The proposed Anywhere Healthcare system is positioned in the middle of two systems; the current monolith enterprise systems for GlocoHCP and the data aggregators (e.g. Microsoft HealthVault). HealthVault supports a number of health vocabulary such as Systematized Nomenclature of Medicine - Clinical Terms (SNOMED-CT), and International Classification of Diseases (ICD), which are accessible through API calls. HealthVault also supports the HIPAA act and customers right to access their data21. The services will only need to build the patient medical information based on the standard medical vocabulary, provided by the data aggregator(s). There are four major groups of entities in the project:

  1. Institutions: Hospital, insurance, government and Ambulatory care providers, are the main institution type of entities. With entity name, and contact details being the major attributes.

  2. Process Entities: All processes starting from registration of a patient to discharges are the process entities.

  3. Monitoring Info Entities: The data aggregators provide these entities.
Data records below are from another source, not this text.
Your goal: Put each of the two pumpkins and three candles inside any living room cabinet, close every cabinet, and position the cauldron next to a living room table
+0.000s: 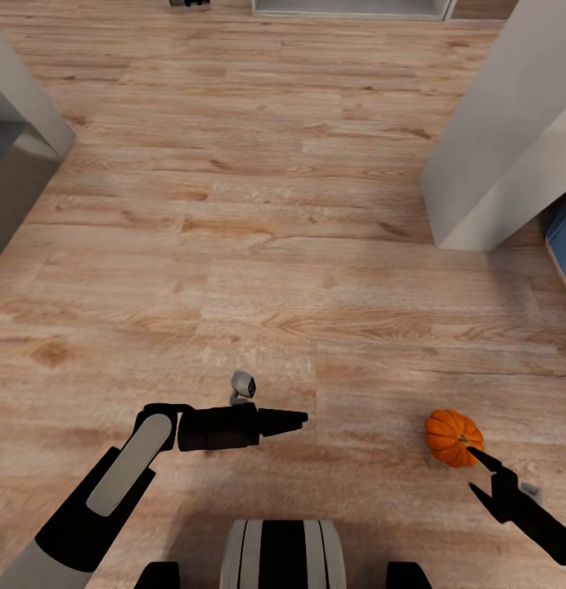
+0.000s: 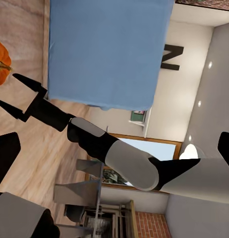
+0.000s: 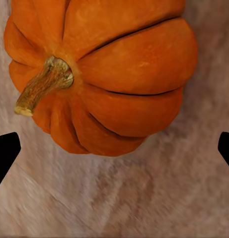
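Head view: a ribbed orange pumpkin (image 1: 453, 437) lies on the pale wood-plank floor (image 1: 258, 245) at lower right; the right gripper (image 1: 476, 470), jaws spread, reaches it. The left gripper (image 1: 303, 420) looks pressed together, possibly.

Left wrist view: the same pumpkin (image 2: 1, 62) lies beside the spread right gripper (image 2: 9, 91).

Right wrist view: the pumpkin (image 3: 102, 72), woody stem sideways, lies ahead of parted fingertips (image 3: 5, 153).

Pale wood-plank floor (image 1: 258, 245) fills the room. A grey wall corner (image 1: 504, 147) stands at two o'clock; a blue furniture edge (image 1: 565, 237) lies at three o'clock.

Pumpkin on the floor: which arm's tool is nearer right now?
Right. The right tool, jaws open, has its upper fingertip at the edge of the pumpkin. The left tool points toward it from well off to its left, across bare floor.
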Robot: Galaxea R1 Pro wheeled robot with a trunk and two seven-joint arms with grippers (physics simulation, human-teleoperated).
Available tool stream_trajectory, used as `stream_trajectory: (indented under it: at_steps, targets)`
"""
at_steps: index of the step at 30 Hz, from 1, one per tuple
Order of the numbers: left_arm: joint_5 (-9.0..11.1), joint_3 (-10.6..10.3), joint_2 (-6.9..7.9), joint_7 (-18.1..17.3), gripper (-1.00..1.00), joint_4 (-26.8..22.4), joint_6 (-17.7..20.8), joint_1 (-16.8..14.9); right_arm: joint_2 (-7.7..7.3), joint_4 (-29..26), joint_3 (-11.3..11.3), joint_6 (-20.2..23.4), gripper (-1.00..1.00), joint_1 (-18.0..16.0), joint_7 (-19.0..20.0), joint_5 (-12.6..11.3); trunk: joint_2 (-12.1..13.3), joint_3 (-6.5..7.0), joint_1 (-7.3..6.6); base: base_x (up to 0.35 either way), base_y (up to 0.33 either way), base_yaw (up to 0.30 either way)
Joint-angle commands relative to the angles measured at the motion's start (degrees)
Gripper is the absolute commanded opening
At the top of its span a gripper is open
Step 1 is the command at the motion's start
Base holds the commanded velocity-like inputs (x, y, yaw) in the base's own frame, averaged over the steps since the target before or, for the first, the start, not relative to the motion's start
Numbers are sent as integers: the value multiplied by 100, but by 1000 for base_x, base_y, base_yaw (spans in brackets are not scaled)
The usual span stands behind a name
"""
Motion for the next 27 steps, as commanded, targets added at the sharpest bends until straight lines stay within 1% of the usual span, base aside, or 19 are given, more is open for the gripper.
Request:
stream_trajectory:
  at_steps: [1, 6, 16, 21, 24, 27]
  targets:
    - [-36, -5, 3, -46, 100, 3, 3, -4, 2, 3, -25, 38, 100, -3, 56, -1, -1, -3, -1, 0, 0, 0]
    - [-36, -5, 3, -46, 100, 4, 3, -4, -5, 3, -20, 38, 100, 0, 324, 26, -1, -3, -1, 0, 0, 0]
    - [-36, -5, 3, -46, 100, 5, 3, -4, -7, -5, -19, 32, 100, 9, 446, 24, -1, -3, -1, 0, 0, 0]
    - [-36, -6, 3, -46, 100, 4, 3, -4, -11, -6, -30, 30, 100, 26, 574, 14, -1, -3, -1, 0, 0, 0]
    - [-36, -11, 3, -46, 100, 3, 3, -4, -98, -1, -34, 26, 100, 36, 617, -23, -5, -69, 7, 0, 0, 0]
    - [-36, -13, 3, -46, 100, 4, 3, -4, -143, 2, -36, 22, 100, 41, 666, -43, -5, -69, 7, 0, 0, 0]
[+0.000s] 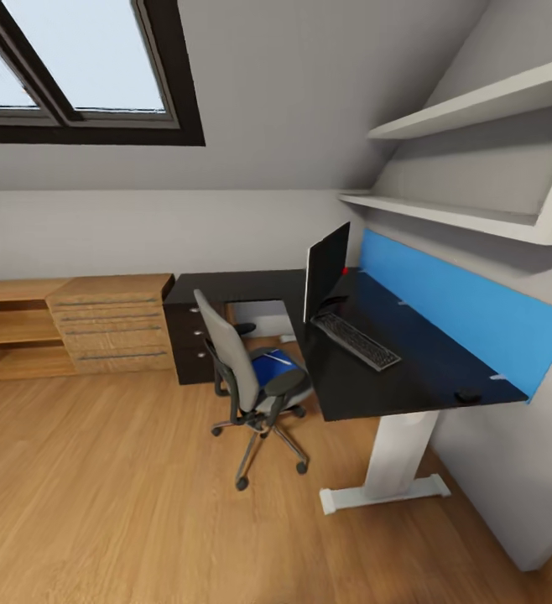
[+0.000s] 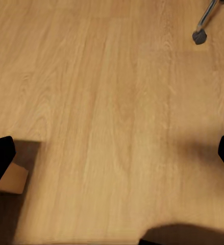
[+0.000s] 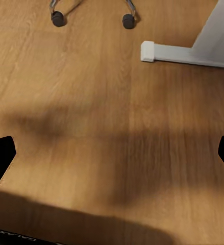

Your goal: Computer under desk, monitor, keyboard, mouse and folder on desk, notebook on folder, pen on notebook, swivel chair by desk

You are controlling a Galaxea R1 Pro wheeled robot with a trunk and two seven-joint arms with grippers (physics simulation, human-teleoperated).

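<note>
Attic home room set up as a study. Sloped ceiling with skylight, wood-plank floor. Black counter carrying monitor and keyboard; swivel chair beside it. Low wood cabinets, white wall shelves.

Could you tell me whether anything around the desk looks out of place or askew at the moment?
Yes. A blue folder lies on the seat of the swivel chair instead of on the desk. The monitor stands turned side-on, and the keyboard lies at a slant beside it. Nothing looks spilled or damaged.
</note>
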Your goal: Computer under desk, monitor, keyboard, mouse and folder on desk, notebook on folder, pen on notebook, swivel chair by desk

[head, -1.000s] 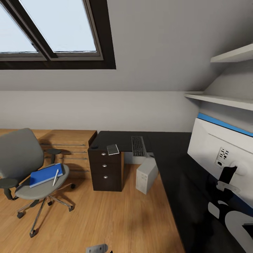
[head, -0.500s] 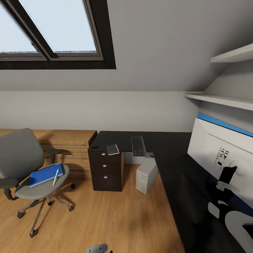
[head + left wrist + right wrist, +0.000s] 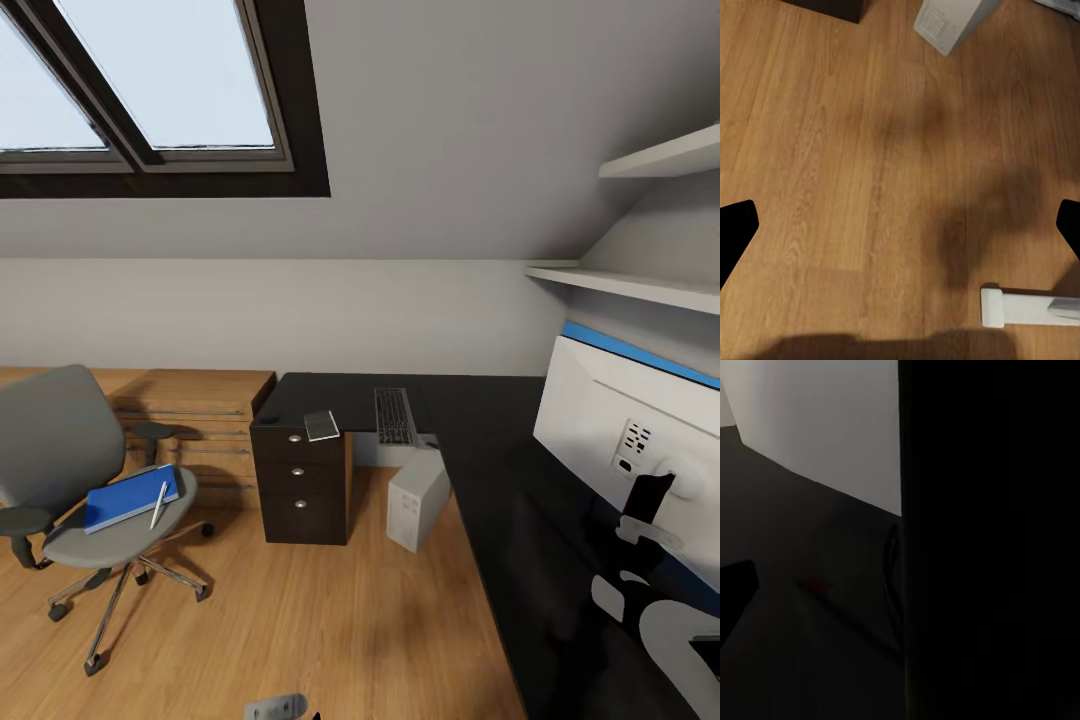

Details for the initial aggregator, Microsoft HealthVault, can be found at https://developer.healthvault.com/Vocabularies.

  4. People Entities: Patients, care providers (doctor, nurses, & support staff), and partner nurses are the people entities.

The project proposes using dynamic schema management for the data structure of each entity. Further attributes of each group of entities can be collected during system development. The following diagram shows some of the entities:

Figure : AHC Data Entities


Data type, Storage and Transaction Flow


The aggregator provides medical data types. The Microsoft HealthVault data types can be found at https://developer.healthvault.com/DataTypes. For example, blood pressure entities attributes are given below:

Three types of data are used in this project; configuration data, transaction data, and master data. Configuration data will be used to define custom functionality of the system. Transaction data is kept in the microservices temporarily and streamed to the Hadoop cluster according to a schedule. At this point patient demographics with unique identifier is the major master data.



Data transaction flow starts when the patient record is received by the aggregator and pulled by the AHC monitoring service. This is XML based data use as standard for HealthVault information. The patient monitoring service then pushes data to the patient record system. This data is a JSON formatted record, storing the data types received from HealthVault.

Data is then forwarded to business (physician) rules to determine if there is a need for an alarm. If yes, it will be sent to the notification service in JSON format. The notification service then sends the JSON formatted data to the user interfaces of the patient, nurse, and hospital care users.